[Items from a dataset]
***

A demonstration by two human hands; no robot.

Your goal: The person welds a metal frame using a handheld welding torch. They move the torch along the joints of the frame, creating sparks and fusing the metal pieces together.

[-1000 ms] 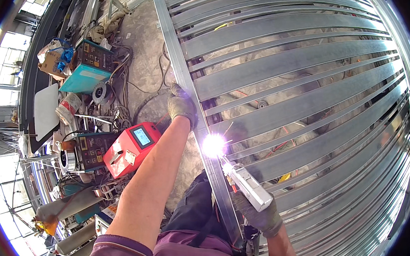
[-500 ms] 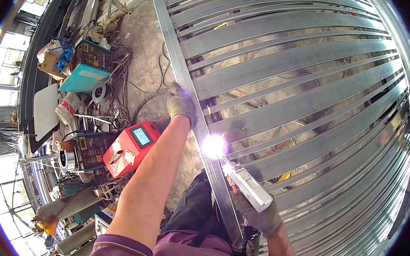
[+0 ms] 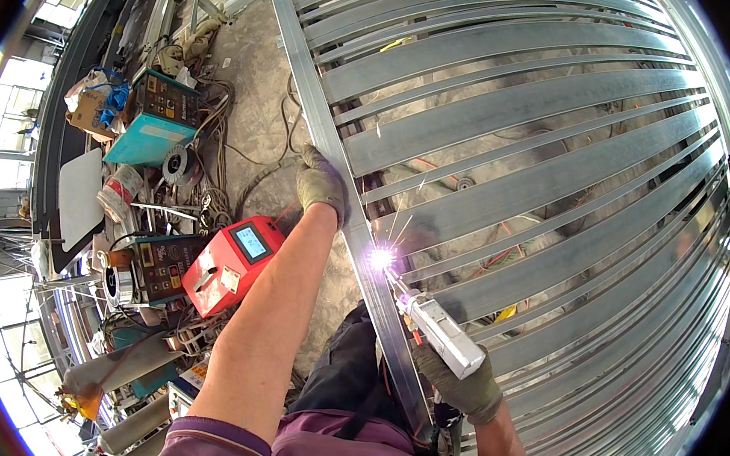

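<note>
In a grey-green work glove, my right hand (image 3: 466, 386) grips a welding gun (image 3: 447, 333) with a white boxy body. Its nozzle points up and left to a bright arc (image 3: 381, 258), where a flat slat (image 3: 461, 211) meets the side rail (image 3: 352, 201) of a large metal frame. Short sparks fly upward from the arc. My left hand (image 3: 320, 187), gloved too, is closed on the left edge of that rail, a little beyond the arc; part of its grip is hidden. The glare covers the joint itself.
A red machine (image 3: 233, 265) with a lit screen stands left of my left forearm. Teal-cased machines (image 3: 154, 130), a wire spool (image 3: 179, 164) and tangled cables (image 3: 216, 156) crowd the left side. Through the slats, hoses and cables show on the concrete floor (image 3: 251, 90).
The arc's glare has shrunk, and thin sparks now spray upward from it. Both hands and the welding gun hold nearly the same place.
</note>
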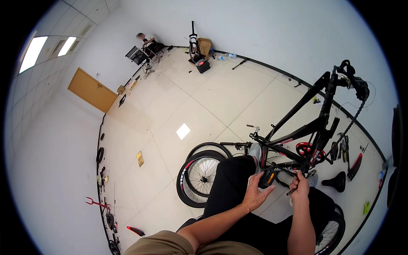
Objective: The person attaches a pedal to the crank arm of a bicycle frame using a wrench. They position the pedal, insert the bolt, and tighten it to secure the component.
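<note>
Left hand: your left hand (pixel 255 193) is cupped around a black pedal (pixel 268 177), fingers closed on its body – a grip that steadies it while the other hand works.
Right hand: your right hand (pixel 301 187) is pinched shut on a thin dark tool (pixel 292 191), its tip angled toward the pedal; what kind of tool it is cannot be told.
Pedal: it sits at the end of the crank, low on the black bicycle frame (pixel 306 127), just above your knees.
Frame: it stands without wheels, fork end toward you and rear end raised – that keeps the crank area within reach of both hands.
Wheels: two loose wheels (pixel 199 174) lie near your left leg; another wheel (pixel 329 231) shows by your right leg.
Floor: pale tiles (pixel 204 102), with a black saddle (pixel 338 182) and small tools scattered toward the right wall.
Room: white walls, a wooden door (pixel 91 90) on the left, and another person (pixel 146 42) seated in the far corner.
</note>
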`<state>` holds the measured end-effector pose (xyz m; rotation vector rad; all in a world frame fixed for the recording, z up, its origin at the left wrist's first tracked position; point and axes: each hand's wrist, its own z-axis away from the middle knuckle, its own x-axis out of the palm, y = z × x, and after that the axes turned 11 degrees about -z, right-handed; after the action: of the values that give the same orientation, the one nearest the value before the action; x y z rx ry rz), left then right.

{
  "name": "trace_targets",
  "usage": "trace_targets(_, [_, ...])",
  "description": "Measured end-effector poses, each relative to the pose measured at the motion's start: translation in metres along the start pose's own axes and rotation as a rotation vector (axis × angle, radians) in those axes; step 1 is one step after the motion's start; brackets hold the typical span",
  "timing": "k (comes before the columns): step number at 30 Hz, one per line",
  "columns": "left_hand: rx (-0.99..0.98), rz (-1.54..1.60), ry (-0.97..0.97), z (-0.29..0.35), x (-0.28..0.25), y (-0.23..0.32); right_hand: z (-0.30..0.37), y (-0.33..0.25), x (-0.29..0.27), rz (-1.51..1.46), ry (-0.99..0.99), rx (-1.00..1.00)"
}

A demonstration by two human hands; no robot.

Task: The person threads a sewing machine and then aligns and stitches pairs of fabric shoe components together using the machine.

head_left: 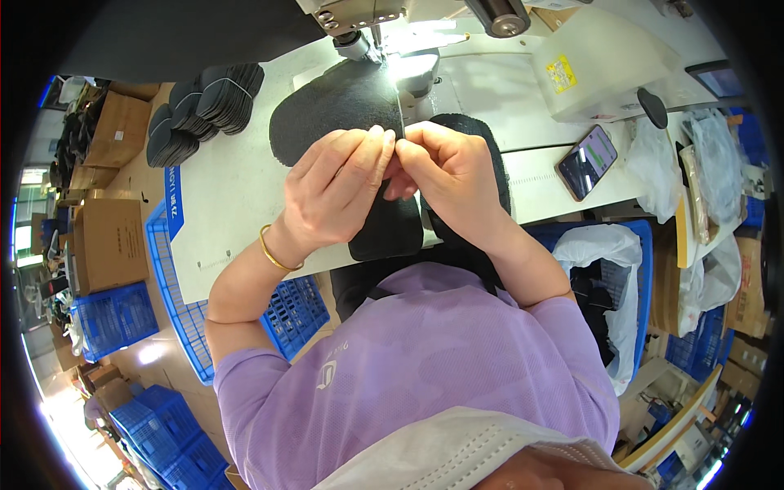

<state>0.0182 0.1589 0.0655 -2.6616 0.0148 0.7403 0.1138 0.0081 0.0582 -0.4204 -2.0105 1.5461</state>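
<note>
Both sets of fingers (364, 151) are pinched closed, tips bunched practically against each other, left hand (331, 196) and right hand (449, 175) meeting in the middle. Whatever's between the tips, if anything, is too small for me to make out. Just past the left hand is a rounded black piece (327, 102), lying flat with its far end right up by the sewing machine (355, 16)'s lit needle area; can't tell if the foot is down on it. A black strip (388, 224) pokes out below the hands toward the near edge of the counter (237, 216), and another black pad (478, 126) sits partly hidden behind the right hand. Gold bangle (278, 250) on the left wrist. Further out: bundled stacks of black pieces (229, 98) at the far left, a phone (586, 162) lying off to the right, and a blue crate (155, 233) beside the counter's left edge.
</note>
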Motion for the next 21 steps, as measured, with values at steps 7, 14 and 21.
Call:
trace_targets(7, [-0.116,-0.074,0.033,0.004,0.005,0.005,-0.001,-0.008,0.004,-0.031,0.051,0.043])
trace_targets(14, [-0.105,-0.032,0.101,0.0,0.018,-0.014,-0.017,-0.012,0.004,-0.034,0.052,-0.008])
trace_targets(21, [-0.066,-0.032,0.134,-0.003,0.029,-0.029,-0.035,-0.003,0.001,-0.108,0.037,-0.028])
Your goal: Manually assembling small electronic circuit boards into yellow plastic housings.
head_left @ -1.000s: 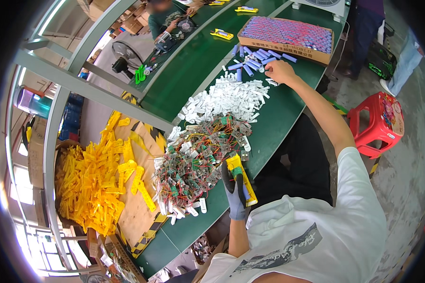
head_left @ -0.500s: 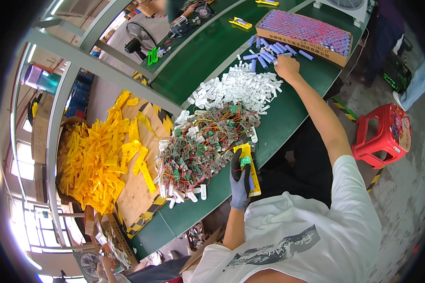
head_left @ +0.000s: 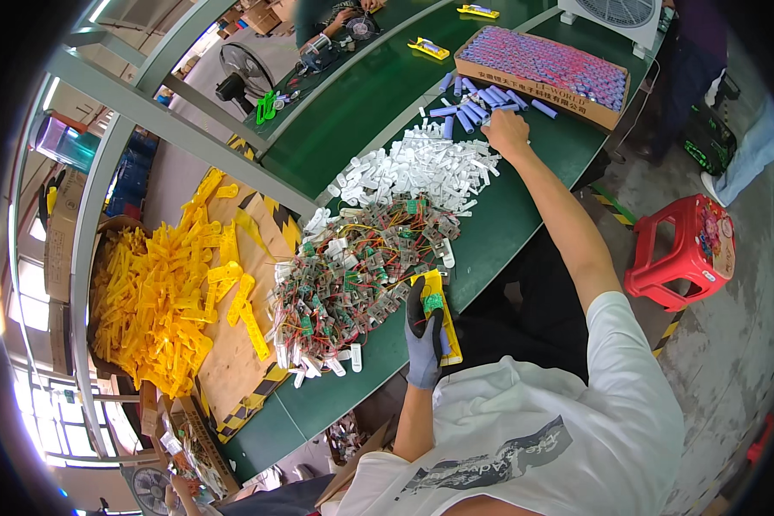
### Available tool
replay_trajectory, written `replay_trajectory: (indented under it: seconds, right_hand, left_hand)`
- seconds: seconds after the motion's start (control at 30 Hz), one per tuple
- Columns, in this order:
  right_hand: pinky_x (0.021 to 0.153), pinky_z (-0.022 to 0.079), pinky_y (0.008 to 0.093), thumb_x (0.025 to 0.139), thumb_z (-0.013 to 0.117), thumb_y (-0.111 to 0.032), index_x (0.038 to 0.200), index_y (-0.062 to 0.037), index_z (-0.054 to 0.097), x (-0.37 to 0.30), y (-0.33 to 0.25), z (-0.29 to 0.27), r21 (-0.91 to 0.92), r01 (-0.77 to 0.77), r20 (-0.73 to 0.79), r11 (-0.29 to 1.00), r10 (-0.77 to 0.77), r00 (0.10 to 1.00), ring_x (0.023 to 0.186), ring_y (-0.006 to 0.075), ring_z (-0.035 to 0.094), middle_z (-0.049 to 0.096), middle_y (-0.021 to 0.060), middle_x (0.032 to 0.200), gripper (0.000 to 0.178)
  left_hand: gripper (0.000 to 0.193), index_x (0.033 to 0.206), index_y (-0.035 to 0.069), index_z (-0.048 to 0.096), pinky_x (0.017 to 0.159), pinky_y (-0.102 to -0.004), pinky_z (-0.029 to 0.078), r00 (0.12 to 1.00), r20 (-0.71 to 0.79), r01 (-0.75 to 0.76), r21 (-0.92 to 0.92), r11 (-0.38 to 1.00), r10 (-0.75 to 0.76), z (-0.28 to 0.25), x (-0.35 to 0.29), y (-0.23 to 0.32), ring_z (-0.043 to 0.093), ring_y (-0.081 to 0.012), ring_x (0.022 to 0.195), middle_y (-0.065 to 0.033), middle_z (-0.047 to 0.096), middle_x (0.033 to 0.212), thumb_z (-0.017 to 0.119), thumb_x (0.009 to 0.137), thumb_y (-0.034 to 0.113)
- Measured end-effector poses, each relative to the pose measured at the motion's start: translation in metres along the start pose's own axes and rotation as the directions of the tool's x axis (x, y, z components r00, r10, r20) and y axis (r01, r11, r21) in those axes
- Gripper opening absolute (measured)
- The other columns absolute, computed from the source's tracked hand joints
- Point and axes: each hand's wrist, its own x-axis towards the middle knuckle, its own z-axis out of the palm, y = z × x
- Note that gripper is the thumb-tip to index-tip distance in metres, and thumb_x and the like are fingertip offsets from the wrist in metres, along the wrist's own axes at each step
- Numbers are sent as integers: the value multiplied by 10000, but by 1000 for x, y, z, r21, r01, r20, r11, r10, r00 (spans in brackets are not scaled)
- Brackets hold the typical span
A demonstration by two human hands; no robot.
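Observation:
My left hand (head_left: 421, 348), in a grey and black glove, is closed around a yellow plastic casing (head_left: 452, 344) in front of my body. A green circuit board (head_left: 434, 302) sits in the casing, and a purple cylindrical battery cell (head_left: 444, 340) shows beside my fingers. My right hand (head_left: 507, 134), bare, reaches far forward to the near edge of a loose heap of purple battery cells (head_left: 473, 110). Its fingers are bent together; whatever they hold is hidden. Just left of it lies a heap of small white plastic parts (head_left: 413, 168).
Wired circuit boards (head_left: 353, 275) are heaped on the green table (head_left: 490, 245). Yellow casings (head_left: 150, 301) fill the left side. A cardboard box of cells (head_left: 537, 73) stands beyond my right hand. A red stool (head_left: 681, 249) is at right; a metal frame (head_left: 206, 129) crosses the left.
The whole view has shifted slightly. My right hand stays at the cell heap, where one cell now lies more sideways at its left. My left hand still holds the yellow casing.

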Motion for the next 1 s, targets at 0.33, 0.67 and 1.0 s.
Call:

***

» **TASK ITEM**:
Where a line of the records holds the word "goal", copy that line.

» **OUTPUT FOR THIS TASK**:
Your goal: The person welds a metal frame using a handheld welding torch. They move the torch along the joints of the frame, creating sparks and fusing the metal pieces together.
Your goal: Manually assembling small electronic circuit boards into yellow plastic housings.

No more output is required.